• Aim of the task
Repeat the whole listing exactly, leaving nothing out.

• Information shown
______
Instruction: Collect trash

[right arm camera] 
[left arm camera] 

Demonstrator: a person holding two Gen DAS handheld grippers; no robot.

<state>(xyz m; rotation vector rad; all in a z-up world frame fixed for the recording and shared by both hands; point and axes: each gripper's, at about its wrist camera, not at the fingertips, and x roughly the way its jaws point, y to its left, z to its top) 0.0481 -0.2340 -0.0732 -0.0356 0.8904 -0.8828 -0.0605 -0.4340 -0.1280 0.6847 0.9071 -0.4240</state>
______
• Response area
Instruction: Collect trash

[right arm camera] 
[left arm camera] 

Demonstrator: a person holding two Gen DAS handheld grippers; no robot.

<state>(xyz m; rotation vector rad; all in a z-up world frame fixed for the recording and shared by both hands; point and axes: each gripper's, at about its wrist camera, not at the fingertips, and x roughly the way its jaws point, y to its left, z to its top) 0.0481 -0.2340 -0.0732 -0.0356 0.8904 -0.8828 -0.0605 -0.4340 -0.1280 0.6847 0.9071 -0.4240</state>

Work on the answer has been completed.